10. En dernier lieu, d’une part, les quatre transports sanitaires non-honorés au cours de l’année 2022 rappelés précédemment sont intervenus après plusieurs manquements similaires et répétés à six reprises au cours d’une période comprise entre le 27 août 2020 et le 22 septembre 2020, d’autre part, les procès-verbaux de constat de ces quatre incidents dressés par les établissements publics de santé font état d’un manque de professionnalisme de la part de la société Ambulance de la vallée. Dans ces conditions, le directeur général de l’ARS d’Occitanie a pu légalement se fonder sur de tels manquements, lesquels permettaient à eux seuls de fonder l’arrêté attaqué. Par suite, ce dernier n’a pas revêtu un caractère disproportionné.

11. Il résulte de tout ce qui précède que les conclusions aux fins d’annulation de la requête de la société Ambulance de la vallée doivent être rejetées.

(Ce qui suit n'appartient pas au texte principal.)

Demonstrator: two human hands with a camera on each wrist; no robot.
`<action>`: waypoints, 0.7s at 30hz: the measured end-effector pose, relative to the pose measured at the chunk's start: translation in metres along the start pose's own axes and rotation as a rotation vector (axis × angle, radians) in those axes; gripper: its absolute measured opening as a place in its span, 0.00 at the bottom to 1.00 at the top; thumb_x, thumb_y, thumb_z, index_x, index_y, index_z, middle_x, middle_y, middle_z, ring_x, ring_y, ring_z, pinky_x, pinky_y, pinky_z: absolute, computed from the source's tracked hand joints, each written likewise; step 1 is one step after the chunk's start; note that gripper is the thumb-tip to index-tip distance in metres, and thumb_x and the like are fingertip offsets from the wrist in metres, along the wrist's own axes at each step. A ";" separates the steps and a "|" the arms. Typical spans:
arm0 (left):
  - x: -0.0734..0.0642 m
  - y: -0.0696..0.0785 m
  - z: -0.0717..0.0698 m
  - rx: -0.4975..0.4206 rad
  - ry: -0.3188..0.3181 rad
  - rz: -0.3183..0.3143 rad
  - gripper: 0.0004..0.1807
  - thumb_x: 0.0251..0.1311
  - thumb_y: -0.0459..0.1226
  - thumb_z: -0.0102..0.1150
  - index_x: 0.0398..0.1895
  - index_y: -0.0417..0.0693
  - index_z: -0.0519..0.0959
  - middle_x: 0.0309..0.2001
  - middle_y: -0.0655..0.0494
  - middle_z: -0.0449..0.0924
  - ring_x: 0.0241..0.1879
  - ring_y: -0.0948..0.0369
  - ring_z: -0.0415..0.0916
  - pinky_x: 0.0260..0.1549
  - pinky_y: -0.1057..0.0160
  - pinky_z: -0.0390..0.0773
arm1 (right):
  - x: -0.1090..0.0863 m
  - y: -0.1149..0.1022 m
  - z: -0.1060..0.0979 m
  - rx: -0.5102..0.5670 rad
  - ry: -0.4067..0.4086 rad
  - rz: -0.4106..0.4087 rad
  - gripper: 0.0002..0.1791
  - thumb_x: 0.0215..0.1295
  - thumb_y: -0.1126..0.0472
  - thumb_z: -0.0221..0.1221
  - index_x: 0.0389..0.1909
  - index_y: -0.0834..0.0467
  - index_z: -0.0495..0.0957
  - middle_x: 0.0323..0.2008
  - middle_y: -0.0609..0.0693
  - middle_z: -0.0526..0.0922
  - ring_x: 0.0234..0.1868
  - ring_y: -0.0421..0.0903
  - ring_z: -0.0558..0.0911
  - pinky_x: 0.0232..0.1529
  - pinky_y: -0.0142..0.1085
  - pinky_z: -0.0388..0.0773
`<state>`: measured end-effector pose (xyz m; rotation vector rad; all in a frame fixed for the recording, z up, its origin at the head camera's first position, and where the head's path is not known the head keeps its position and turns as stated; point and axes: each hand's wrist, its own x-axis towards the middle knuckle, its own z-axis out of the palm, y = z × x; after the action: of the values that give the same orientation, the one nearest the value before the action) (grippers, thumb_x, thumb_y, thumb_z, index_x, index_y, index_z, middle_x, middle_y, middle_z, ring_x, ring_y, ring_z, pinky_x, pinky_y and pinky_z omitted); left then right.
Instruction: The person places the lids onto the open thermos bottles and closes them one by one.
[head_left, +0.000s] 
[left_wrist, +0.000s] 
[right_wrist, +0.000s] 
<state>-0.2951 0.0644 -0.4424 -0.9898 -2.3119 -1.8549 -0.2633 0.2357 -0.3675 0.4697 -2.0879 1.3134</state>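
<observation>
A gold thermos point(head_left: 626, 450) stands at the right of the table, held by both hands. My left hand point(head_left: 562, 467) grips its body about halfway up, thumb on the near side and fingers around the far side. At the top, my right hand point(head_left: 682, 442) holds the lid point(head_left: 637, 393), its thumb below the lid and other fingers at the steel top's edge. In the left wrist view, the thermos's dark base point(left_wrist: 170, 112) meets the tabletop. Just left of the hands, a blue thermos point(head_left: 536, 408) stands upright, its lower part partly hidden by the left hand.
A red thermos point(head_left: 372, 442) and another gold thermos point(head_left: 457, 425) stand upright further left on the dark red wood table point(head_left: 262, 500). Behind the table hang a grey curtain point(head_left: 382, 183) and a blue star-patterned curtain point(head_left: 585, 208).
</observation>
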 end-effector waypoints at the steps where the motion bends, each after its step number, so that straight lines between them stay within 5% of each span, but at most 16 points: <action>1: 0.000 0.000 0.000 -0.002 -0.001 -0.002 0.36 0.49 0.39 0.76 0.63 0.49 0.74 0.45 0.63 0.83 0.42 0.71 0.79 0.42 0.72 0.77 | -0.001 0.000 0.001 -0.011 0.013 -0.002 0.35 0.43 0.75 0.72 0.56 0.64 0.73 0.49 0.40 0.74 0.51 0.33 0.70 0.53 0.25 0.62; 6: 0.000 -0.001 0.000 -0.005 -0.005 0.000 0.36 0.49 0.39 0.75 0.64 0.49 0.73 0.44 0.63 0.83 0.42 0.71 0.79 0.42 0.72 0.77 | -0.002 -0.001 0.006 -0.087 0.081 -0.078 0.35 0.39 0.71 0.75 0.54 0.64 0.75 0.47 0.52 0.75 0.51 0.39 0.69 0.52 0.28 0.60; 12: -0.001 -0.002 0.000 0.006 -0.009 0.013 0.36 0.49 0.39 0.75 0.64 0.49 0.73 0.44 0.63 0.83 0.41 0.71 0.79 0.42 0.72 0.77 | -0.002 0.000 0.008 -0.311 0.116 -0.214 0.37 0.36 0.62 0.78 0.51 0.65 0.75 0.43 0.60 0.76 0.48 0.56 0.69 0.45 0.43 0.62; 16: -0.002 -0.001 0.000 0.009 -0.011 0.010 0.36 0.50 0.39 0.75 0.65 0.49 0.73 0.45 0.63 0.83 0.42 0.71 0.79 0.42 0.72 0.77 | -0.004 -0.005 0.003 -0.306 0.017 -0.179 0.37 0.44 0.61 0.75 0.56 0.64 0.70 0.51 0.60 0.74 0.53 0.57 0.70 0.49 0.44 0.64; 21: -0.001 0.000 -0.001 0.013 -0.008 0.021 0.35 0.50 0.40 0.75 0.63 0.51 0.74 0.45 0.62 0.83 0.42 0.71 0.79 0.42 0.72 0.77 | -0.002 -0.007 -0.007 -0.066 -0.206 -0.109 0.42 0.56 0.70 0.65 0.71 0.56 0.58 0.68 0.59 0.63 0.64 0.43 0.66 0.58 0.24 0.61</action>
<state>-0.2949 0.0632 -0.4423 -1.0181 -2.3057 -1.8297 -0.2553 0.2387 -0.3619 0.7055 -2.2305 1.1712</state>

Sur les frais liés à l’instance :

12. Aux termes de l’article L. 761-1 du code de justice administrative : « Dans toutes les instances, le juge condamne la partie tenue aux dépens ou, à défaut, la partie perdante, à payer à l'autre partie la somme qu'il détermine, au titre des frais exposés et non compris dans les dépens. Les parties peuvent produire les justificatifs des sommes qu'elles demandent et le juge tient compte de l'équité ou de la situation économique de la partie condamnée. Il peut, même d'office, pour des raisons tirées des mêmes considérations, dire qu'il n'y a pas lieu à cette condamnation. ».

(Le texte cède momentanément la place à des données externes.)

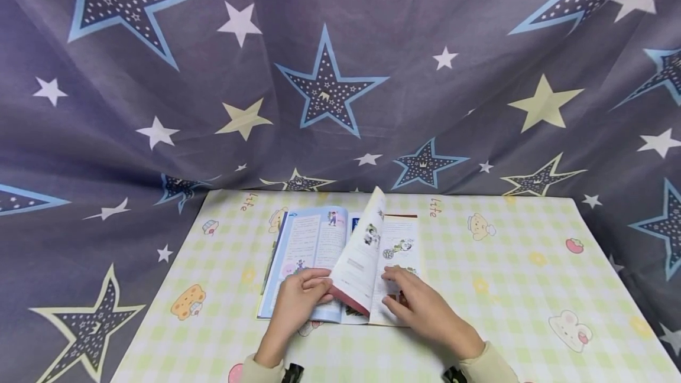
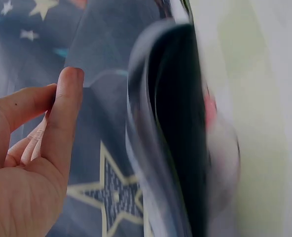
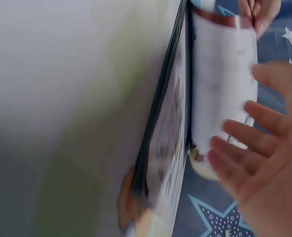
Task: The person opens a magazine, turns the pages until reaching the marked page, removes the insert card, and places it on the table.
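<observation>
An open book (image 1: 305, 244) with printed text and small color pictures lies on the table. One of its pages (image 1: 357, 265) stands raised and slanted between the two sides. My left hand (image 1: 299, 299) pinches that page's lower corner between thumb and fingers; the right wrist view also shows this pinched page (image 3: 220, 84). In the left wrist view, thumb and index fingertips of the left hand (image 2: 42, 143) meet. Over the lower part of the right-hand page, my right hand (image 1: 422, 307) hovers with fingers apart. Nothing is held in the right hand (image 3: 267, 158).
The table (image 1: 495, 288) wears a pale green and white checked cloth with cartoon prints. Behind and beside it hangs a dark curtain (image 1: 409, 99) patterned with stars. A dark red edge (image 1: 401, 216) shows beyond the book's top right.
</observation>
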Demonstrator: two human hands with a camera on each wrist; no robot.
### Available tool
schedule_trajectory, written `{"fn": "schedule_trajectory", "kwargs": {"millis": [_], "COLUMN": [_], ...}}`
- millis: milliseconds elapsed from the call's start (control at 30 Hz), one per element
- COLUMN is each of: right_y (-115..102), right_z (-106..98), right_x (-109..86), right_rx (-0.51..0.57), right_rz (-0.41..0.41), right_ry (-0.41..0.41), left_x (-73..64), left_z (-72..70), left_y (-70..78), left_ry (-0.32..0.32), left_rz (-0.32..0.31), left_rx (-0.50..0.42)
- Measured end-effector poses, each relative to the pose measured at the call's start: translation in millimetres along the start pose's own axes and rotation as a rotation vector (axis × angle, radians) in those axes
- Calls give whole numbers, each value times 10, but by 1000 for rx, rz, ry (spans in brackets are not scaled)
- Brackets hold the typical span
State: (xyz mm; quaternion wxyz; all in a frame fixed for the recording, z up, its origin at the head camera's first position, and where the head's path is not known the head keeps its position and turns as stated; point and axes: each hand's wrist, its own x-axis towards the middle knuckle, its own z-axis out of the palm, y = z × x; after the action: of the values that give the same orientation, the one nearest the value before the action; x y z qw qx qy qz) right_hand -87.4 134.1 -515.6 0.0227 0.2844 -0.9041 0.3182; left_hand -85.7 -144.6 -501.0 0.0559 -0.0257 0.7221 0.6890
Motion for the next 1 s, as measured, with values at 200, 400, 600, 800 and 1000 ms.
{"fn": "schedule_trajectory", "kwargs": {"millis": [200, 400, 600, 800, 1000], "right_y": [97, 136, 131, 135, 161], "right_z": [-28, -20, -29, -70, -145], "right_x": [-88, -135, -145, -144, -156], "right_rx": [-142, -155, -149, -156, -105], "right_rz": [-29, -37, -62, -103, -79], "right_ry": [-208, -261, -229, -170, -139], "left_x": [-89, -188, -262, -297, -301], "left_z": [-392, -705, -894, -976, -985], "left_y": [-59, -106, -147, -172, -181], "left_ry": [181, 301, 350, 373, 371], "left_rz": [-52, -119, -151, -174, -183], "left_rx": [43, 142, 211, 298, 317]}}
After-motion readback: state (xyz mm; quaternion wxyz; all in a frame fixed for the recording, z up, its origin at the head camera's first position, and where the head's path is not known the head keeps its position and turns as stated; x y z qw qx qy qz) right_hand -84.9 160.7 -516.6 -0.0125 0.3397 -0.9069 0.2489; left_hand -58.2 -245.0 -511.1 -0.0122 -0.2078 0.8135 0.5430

13. En vertu des dispositions de l'article L. 761-1 du code de justice administrative, le tribunal ne peut pas faire bénéficier la partie tenue aux dépens ou la partie perdante du paiement par l'autre partie des frais qu'elle a exposés à l'occasion du litige soumis au juge. Les conclusions présentées à ce titre par la société Ambulance de la vallée doivent dès lors être rejetées.


D E C I D E :

Article 1er r : La requête de la société Ambulance de la vallée est rejetée.

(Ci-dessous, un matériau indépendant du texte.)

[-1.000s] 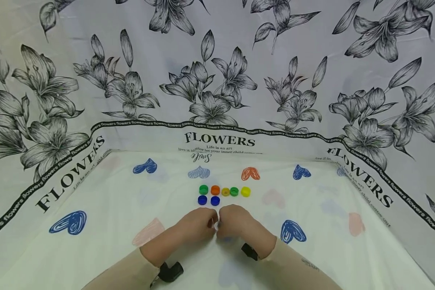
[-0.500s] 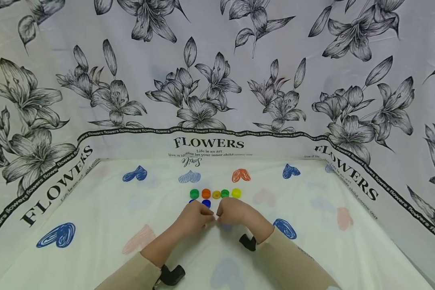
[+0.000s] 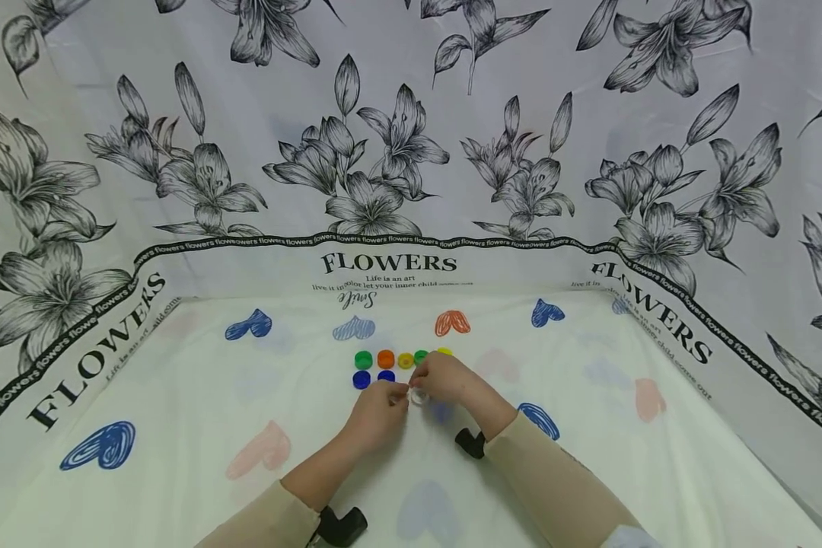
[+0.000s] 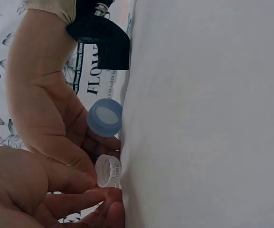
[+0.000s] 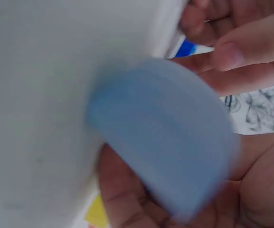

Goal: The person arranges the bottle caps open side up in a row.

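My left hand (image 3: pixel 377 415) and right hand (image 3: pixel 448 380) meet at their fingertips, low over the cloth, just in front of the coloured bottle caps. Between them, in the left wrist view, is a small white bottle cap (image 4: pixel 108 171) with printing on its side. Thumbs and fingers of both hands are bent around it. A translucent light blue bottle cap (image 4: pixel 104 118) sits by the right palm near the cloth. That light blue cap (image 5: pixel 165 137) is large and blurred in the right wrist view, hiding the white one. Only a pale ring shows under the right hand in the head view.
Behind the hands stands a row of bottle caps: green (image 3: pixel 363 360), orange (image 3: pixel 386 358), small yellow (image 3: pixel 406 361), green (image 3: pixel 421 357) and partly covered yellow (image 3: pixel 444 352). Two dark blue caps (image 3: pixel 361 380) lie in front. A flower-printed curtain (image 3: pixel 383 152) rises behind the heart-printed cloth (image 3: pixel 178 396).
Both hands have moved forward, closer to the coloured caps, carrying the small pale item between them. The right hand now partly covers the yellow cap. The head view has shifted slightly.
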Motion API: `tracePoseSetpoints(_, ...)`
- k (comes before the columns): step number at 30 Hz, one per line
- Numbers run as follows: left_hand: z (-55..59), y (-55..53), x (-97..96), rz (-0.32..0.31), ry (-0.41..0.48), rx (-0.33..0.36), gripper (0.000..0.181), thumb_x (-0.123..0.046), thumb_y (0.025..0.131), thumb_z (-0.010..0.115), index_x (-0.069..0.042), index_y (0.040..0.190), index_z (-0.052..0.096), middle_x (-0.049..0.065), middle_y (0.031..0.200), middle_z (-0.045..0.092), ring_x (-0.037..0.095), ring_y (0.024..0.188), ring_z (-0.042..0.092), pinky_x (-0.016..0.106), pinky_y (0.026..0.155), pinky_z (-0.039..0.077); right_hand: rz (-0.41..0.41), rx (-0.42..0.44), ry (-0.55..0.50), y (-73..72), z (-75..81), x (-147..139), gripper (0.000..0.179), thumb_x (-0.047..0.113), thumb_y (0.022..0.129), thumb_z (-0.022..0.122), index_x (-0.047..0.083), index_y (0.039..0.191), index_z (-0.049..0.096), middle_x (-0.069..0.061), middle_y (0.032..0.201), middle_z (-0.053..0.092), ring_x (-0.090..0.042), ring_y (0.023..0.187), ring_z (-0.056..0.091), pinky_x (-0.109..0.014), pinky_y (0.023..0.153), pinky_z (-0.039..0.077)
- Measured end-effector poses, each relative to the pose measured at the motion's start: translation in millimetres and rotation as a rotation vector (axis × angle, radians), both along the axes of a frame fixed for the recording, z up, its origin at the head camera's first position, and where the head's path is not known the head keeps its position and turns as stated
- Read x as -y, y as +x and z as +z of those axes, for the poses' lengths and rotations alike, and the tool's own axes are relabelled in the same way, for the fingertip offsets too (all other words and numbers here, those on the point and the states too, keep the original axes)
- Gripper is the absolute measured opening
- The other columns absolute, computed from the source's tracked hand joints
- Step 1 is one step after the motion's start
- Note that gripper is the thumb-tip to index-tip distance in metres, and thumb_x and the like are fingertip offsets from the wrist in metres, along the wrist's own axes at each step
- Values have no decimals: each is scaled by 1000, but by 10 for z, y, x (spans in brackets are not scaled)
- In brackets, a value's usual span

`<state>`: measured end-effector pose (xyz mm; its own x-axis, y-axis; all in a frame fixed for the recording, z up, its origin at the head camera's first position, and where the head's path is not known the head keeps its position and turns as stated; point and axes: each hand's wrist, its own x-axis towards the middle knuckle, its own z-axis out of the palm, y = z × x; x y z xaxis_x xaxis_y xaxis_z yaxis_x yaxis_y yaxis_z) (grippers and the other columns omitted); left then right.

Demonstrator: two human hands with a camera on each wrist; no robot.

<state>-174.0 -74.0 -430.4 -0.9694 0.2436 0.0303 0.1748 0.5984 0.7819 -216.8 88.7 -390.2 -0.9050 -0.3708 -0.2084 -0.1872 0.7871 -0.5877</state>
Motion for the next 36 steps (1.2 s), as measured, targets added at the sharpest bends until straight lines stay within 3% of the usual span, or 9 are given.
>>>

Article 2 : Le présent jugement sera notifié à la société à responsabilité limitée Ambulance de la vallée et à l’agence régionale de santé d’Occitanie.


Délibéré après l’audience du 30 septembre 2025, à laquelle siégeaient :

M. de Saint-Exupéry de Castillon, président,
Mme Genty, première conseillère,
M. Aubry, conseiller.

Rendu public par mise à disposition au greffe le 27 octobre 2025.

Le rapporteur,
L. AUBRY

Le président,
F. DE SAINT-EXUPERY DE CASTILLON


La greffière,



P. SANTERRE

La République mande et ordonne au ministre de la santé, des familles, de l’autonomie et des personnes handicapées, en ce qui le concerne ou à tous commissaires de justice à ce requis en ce qui concerne les voies de droit commun, contre les parties privées, de pourvoir à l’exécution du présent jugement.